Publisher: Avery Hill Publishing
Writer/Artist: Alex Potts
Release Date: 13th November 2017
It’s Cold In The River At Night is the latest offering from Avery Hill Publishing, and takes the form of a 100-page graphic novel written and drawn by Alex Potts. The story is based around a young couple, Carl and Rita, and the gradual decline of their relationship following a move to a more rural location.
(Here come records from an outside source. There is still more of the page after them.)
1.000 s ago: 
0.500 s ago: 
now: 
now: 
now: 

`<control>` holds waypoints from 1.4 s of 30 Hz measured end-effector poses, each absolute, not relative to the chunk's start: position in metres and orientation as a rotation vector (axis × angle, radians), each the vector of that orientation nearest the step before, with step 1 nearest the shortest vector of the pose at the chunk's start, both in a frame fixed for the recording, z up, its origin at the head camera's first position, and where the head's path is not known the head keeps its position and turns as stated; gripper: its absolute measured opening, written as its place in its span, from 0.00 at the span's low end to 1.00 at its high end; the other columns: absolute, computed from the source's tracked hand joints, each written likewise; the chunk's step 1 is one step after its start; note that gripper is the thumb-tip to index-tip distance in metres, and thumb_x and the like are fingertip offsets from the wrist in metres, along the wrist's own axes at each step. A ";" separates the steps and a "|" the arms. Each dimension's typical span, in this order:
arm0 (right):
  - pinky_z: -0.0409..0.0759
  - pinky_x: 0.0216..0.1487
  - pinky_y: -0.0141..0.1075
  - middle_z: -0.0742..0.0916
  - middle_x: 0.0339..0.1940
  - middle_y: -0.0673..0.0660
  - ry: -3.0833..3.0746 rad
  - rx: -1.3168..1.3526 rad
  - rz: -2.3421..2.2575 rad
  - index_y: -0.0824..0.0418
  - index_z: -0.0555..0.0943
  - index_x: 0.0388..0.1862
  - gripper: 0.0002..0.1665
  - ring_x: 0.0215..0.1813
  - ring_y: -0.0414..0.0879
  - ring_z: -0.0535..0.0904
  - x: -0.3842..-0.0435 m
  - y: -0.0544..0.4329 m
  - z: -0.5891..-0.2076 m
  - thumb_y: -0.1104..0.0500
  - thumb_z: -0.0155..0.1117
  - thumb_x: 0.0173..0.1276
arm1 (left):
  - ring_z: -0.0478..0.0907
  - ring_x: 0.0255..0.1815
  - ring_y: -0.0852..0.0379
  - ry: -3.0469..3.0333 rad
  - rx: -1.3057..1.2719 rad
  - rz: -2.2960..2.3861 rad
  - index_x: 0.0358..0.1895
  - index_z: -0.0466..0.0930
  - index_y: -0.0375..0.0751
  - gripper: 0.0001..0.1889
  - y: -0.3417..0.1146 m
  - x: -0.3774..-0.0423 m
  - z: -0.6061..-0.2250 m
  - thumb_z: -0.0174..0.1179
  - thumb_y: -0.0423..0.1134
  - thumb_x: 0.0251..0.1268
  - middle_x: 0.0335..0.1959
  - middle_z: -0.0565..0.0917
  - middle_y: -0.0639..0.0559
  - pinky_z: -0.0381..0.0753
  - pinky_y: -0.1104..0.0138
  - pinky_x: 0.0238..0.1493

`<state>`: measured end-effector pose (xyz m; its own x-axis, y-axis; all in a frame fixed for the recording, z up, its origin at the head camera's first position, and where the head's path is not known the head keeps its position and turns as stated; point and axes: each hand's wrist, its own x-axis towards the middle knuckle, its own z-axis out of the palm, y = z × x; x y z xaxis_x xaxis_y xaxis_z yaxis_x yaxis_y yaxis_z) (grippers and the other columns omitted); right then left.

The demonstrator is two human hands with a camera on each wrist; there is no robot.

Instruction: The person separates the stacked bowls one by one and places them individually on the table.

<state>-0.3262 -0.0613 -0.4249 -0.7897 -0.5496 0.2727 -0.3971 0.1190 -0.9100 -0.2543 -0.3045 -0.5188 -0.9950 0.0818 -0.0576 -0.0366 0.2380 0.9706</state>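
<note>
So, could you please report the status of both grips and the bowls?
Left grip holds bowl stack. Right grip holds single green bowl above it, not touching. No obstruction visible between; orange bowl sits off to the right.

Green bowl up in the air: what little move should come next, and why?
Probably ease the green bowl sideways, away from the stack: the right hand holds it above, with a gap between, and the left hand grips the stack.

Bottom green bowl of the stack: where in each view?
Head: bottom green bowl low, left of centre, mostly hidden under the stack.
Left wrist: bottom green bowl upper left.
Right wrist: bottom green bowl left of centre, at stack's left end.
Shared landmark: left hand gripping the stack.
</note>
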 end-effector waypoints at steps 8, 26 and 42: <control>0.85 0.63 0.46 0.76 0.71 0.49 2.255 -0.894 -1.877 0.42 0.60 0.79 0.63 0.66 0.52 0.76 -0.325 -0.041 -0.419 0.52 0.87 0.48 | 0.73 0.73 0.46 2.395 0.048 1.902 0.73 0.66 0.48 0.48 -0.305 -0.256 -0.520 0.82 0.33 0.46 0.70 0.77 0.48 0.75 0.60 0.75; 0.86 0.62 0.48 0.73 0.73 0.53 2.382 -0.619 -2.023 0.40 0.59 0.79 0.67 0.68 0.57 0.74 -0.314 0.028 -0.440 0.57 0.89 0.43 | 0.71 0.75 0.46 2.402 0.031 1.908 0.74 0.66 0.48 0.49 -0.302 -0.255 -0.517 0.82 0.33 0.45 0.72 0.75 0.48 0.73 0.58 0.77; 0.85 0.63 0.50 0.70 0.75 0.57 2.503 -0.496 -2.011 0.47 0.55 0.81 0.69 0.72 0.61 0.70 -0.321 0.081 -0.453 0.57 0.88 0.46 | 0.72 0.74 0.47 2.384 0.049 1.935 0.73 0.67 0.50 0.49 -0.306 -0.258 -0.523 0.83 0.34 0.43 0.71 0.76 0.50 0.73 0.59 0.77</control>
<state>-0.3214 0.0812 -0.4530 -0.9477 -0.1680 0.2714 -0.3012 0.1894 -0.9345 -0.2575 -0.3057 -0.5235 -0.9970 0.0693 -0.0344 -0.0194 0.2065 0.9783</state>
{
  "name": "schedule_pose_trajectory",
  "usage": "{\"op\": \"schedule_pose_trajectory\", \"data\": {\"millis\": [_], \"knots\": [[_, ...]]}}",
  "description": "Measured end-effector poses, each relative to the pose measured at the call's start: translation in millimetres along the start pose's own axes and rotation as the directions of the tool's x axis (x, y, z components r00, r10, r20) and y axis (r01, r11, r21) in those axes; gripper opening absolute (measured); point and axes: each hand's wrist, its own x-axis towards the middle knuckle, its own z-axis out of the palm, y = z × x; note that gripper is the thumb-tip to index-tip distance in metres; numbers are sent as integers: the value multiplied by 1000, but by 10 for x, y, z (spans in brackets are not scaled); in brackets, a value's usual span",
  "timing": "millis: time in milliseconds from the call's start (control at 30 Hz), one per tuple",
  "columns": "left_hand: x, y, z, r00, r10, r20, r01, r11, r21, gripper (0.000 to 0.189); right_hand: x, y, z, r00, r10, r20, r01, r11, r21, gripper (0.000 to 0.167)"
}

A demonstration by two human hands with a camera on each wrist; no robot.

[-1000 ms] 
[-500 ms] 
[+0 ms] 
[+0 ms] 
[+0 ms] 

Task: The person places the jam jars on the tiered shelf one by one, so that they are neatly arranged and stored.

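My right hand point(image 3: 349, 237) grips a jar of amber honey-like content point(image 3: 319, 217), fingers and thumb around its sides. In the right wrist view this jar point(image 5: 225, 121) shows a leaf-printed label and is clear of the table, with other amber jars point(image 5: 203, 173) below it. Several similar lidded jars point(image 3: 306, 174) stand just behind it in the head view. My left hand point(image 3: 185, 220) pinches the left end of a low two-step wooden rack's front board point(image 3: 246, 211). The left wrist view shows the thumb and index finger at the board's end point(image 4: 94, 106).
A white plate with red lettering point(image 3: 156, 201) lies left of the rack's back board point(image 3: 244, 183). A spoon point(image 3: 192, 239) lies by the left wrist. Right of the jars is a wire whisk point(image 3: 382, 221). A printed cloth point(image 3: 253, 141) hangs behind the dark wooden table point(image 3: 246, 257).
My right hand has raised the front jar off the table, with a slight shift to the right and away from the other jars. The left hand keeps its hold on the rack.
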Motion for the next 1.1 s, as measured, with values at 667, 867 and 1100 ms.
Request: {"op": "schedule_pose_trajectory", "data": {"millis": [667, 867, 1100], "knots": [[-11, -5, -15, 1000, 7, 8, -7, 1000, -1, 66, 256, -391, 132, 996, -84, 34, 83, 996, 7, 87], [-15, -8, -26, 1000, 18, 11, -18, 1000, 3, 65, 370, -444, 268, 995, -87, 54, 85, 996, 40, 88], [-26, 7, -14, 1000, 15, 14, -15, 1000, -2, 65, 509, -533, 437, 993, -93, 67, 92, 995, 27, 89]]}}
The opening portion of the book almost feels like the set up for a horror story. The couple move into an isolated house on stilts on a fast-moving river, the last one remaining after the ravages of time swept its neighbours away. After a short while, Carl finds a book documenting some of the strange happenings on the river, and discovers mysterious boat-shaped coffins that the area is famous for. So far so ‘horror 101’, right? However, rather than fall into an easy, formulaic story, creator Potts instead provides us with an engaging look at Carl and Rita as the pressure of their self-imposed isolation gradually drives a wedge right through the heart of their relationship.
There are some interesting obstacles thrown into the mix to add more pressure and tension to their situation – her dissertation, itself the primary reason for them moving out of the city; Carl’s boredom and frustration at his inability to fill his time in a satisfying way; the worryingly over-familiar landlord who keeps stopping by with gifts of food – and all of these play their own part in the cracks that form between the pair over the course of the story.
It’s smooth, a fast-moving read that doesn’t bog itself down with unnecessary dialogue. Carl takes centre stage for the most part, and the way he finds himself desperately seeking a sense of purpose makes him a relatable – if not perhaps wholly likeable – protagonist. There’s an abrasive insecurity to his character that prevents us from ever really being on his ‘side’, and while the reader is likely to become invested in his relationship with Rita, she does seem to come off as the more sympathetic figure in the whole situation.
The story ultimately ends up feels like a meditation on anxiety, both inside and outside of their relationship. In his head, Carl feels like he’s extraneous, surplus to requirements, and his attempts to fill his time and provide what he considers value to the relationship – whether that be through fishing or learning how to make the strange boat-shaped coffins he discovered in the book – give the book its driving force. He’s an oddly tragic figure who never lets his guard down long enough for us to truly sympathise with his situation, but all that changes in the powerful and emotive final sequence of the book.
The artwork is solid throughout, prioritising narrative structure and flow over unnecessary detail. It’s fairly restrained for the most part, but Potts really cuts loose during the aforementioned closing sequence, pushing the boundaries of the medium with a gradually increasing panel count that works perfectly to deliver the point he’s making.
At the end of the day, It’s Cold In The River At Night is an engaging, thought-provoking read that perhaps ends a little too abruptly for my own personal tastes, but the themes explored here are likely to resonate with the reader long after they’ve put the book down. Yet another strong offering from the folks at Avery Hill, and one that’s well worth a look.